Fig. 2 compares the ns-TA 2D maps of PbS/Tc-CA and PbS/BAT with evidence of triplet formation on these timescales. For PbS/Tc-CA and the other two ligands attached on the pro-cata side, Tc-AA and Tc-SH, no QD features are observed in the visible or NIR region, in line with the fast decay on the fs–ps timescale, Fig. 2(a) and Fig. S4 (ESI†). After 10 ns the growth of a photoinduced absorption (PIA) around 530 nm is observed, peaking at a few 100 ns. The PIA feature has been reported by us and others previously and is evidence of the Tc-CA ligand triplet state.^25,34 Similar dynamics are observed for PbS/Tc-AA and PbS/Tc-SH, Fig. S5 (ESI†).
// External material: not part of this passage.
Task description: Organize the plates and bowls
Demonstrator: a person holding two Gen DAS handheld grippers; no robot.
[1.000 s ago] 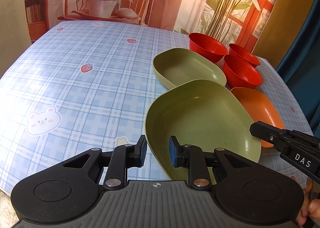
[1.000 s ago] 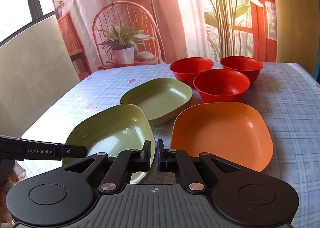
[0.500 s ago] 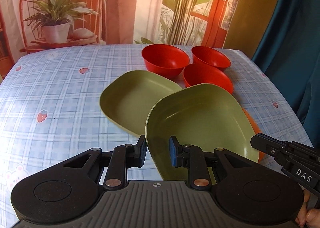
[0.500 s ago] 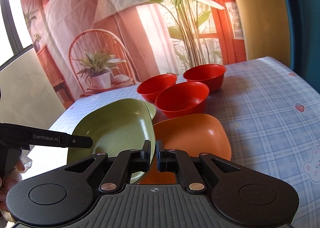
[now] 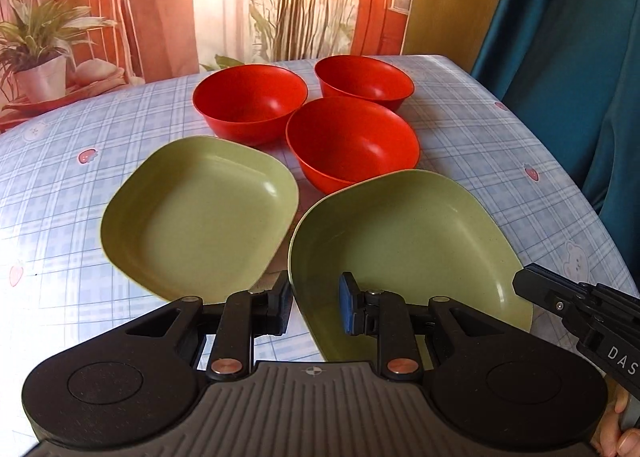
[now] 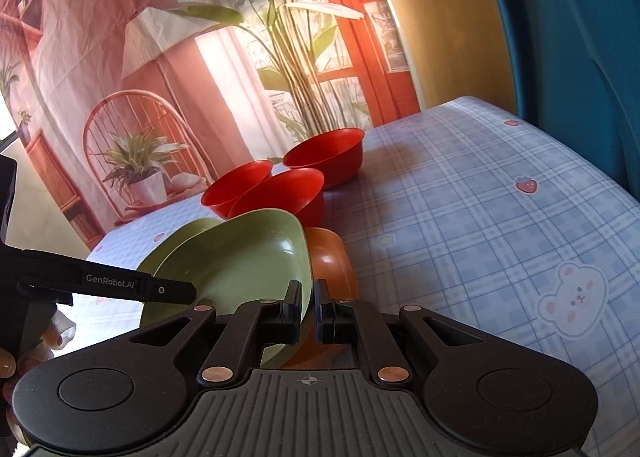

Fig. 2 (a) ns-resolved transient absorption (TA) 2D map of PbS/Tc-CA showing no QD features but a delayed formation of Tc-CA triplet photoinduced absorption (PIA) at 525–550 nm. (b) ns-resolved TA 2D map of PbS/BAT with QD PIA features at 525–625 nm decaying and a correlated formation of BAT ground state bleach (GSB) at 525 nm. (c) Comparison of the normalized transient absorption signal of PbS/OA at the GSB (950 nm) with the GSB signal of PbS/BAT showing a 20% quenching of the QD lifetime. (d) Comparison of the ligand triplet formation dynamics. For Tc-CA, Tc-AA and Tc-SH the dynamics is monitored directly at 525–535 nm. For BAT the dynamics at 520–530 nm is corrected by removing contribution of the QD PIA decay. Fits are a rise term consisting of a sum of exponential decays assuming a Poisson distribution of bound ligands and a monoexponential decay component. All samples were excited at 700 nm with 400 nJ per pulse.

As was the case with the ps TA dynamics, the dynamics of PbS/BAT on the ns–μs timescale differs significantly from the other three PbS/ligand systems. Firstly, the QD PIA in the visible region and the GSB in the NIR region are both clearly observable at the initial time. Compared to PbS/OA the QD lifetime is reduced by about 20%, from 2.40 μs to 1.96 μs, with BAT attached, Fig. 2c. Secondly, as the QD signals decay there is a concomitant growth of the BAT GSB around 525 nm, indicating direct triplet transfer to BAT.

To quantify the triplet transfer dynamics in more detail the kinetics of the PbS/ligand systems were inspected. The kinetics of PbS/Tc-CA, PbS/Tc-AA and PbS/Tc-SH were extracted by averaging the signal in the 525–535 nm region, Fig. 2d. For PbS/BAT the signals from the ligand and QD are overlapping in the 520–530 nm region. However, as the GSB signal of the QD in the NIR region is free of interfering signals from the ligand, the pure QD dynamics can be extracted. The obtained QD dynamics are then subtracted from the superimposed kinetics in the 520–530 nm region, yielding the ligand-only kinetics shown in Fig. 2d.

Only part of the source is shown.